Take the listing below and write it out again exactly, skipping any picture that it holds.

» Source material:
•••

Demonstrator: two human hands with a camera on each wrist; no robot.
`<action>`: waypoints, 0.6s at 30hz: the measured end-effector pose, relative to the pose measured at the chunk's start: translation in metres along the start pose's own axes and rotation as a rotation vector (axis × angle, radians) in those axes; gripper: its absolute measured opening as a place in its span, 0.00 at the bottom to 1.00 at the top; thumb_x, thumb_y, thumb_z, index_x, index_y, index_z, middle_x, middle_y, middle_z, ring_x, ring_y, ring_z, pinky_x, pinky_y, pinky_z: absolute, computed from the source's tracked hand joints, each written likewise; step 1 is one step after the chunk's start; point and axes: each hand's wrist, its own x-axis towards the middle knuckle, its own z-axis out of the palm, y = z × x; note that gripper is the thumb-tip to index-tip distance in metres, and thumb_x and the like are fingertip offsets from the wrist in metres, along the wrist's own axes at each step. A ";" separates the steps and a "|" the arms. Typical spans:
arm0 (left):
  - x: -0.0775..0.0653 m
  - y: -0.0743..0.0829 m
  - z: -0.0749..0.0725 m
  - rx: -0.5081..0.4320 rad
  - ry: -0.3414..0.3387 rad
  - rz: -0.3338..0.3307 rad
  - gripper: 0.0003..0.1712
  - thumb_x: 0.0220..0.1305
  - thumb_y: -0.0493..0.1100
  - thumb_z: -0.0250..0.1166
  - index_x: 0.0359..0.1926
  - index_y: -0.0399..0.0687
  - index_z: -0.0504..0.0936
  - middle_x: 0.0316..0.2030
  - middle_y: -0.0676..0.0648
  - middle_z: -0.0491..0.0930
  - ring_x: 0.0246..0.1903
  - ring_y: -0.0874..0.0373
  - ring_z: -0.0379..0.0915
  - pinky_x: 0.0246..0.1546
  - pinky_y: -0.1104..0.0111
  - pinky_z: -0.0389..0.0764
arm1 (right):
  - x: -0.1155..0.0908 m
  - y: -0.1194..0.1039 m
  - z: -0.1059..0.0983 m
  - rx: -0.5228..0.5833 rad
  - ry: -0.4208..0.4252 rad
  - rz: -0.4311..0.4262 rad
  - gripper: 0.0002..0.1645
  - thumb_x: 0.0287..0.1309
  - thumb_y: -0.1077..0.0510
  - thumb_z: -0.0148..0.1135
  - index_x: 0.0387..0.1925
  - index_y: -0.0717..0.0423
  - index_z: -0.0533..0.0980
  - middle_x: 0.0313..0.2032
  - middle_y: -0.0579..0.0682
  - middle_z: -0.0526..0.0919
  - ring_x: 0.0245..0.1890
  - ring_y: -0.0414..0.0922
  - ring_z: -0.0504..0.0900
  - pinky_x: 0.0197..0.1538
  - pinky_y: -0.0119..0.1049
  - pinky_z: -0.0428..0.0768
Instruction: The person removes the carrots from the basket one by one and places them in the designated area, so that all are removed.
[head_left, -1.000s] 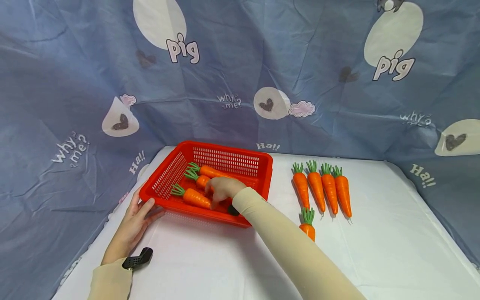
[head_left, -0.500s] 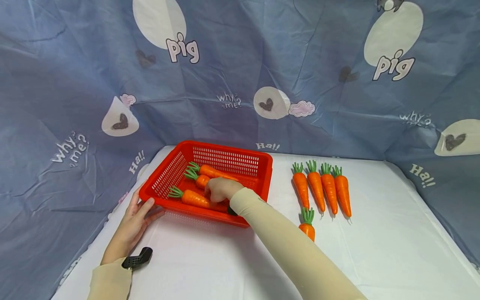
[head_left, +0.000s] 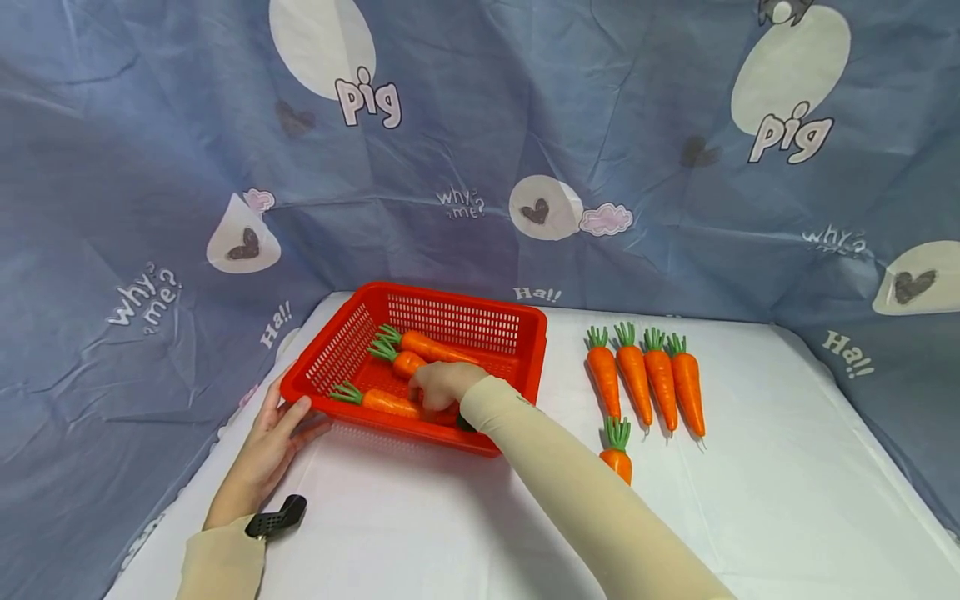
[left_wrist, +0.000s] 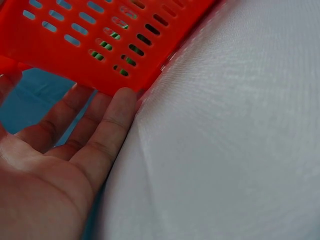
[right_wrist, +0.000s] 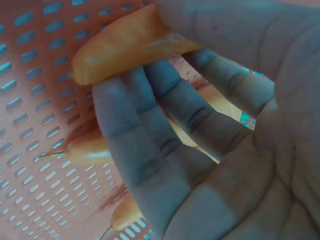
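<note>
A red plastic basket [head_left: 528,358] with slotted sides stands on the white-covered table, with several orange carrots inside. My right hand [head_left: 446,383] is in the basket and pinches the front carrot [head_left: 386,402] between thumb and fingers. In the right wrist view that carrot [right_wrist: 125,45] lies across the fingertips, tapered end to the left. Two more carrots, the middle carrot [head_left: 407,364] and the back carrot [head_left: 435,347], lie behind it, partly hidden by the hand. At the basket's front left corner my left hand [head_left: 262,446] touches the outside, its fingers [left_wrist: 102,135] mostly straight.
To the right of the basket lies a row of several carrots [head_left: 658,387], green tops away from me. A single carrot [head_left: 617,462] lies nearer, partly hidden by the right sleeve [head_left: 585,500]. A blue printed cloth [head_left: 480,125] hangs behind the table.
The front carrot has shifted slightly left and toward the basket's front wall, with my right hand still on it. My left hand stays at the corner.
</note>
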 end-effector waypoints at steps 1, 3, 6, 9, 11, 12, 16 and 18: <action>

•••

» Answer box:
Demonstrator: two human hands with a camera on each wrist; no robot.
`<action>`: waypoints, 0.6s at 30hz: the measured end-effector pose, relative to the pose measured at the chunk's start: translation in metres along the start pose's own axes and rotation as a rotation vector (axis × angle, radians) in those axes; gripper: its absolute measured opening as a place in its span, 0.00 at the bottom to 1.00 at the top; thumb_x, thumb_y, thumb_z, index_x, index_y, index_z, middle_x, middle_y, middle_z, ring_x, ring_y, ring_z, pinky_x, pinky_y, pinky_z: absolute, computed from the source's tracked hand joints, each written likewise; step 1 is one step after the chunk's start; point and axes: each hand's wrist, its own x-axis towards the middle knuckle, its own z-axis out of the palm, y = z × x; note that gripper is the thumb-tip to index-tip distance in metres, and thumb_x and the like are fingertip offsets from the wrist in metres, along the wrist's own axes at each step. A ";" separates the steps and a "|" the arms. Typical spans:
arm0 (left):
  - x: -0.0775..0.0653 m
  - y: -0.0743..0.0829 m
  - z: -0.0749..0.0725 m
  - rx: -0.5081..0.4320 rad
  - ry: -0.3414..0.3387 rad
  - rz: -0.3338..0.3307 rad
  - gripper: 0.0003..0.1712
  - thumb_x: 0.0220..0.1305
  - thumb_y: -0.0493..0.1100
  - thumb_z: -0.0250..0.1166
  - index_x: 0.0359..0.1926
  - index_y: -0.0399..0.0687
  - index_z: -0.0504..0.0936
  - middle_x: 0.0316..0.2030
  - middle_y: -0.0676..0.0648
  - middle_z: -0.0491..0.0930
  - ring_x: 0.0246..0.1903
  - ring_y: -0.0874..0.0373
  - ring_z: -0.0379..0.0915
  - pinky_x: 0.0246..0.1546
  - pinky_y: -0.1104..0.0111
  - pinky_z: -0.0389..0.0764
arm1 (right):
  - x: -0.1155..0.0908 m
  - y: -0.1194..0.1039 m
  - z: -0.1059..0.0983 m
  - rx: -0.5228..0.5833 rad
  - ry: -0.4208..0.4252 rad
  - rz: -0.4311..0.4262 rad
  - gripper: 0.0002..0.1645
  - thumb_x: 0.0287..0.1309
  - thumb_y: -0.1077..0.0510
  - thumb_z: -0.0148..0.1135
  - index_x: 0.0387..0.1925
  - index_y: -0.0717..0.0423
  - index_z: -0.0533..0.0980
  - middle_x: 0.0313..0.2032
  - middle_y: -0.0579..0.0682
  - middle_z: -0.0526..0.0919
  - ring_x: 0.0245..0.1890
  - ring_y: -0.0414..0.0922
  - ring_z: -0.0504..0.0900
  - pinky_x: 0.0197..0.1538
  - pinky_y: -0.0119..0.1049
  - pinky_z: -0.0428..0.0768
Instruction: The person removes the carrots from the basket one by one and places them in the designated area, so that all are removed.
[head_left, -1.000s] 
[head_left, -0.500s] 
[head_left, +0.000s] 
[left_wrist, +0.000s] 
[right_wrist, +0.000s] 
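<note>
A red plastic basket [head_left: 528,358] with slotted sides stands on the white-covered table, with several orange carrots inside. My right hand [head_left: 446,383] is in the basket and pinches the front carrot [head_left: 386,402] between thumb and fingers. In the right wrist view that carrot [right_wrist: 125,45] lies across the fingertips, tapered end to the left. Two more carrots, the middle carrot [head_left: 407,364] and the back carrot [head_left: 435,347], lie behind it, partly hidden by the hand. At the basket's front left corner my left hand [head_left: 262,446] touches the outside, its fingers [left_wrist: 102,135] mostly straight.
To the right of the basket lies a row of several carrots [head_left: 658,387], green tops away from me. A single carrot [head_left: 617,462] lies nearer, partly hidden by the right sleeve [head_left: 585,500]. A blue printed cloth [head_left: 480,125] hangs behind the table.
The front carrot has shifted slightly left and toward the basket's front wall, with my right hand still on it. My left hand stays at the corner.
</note>
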 end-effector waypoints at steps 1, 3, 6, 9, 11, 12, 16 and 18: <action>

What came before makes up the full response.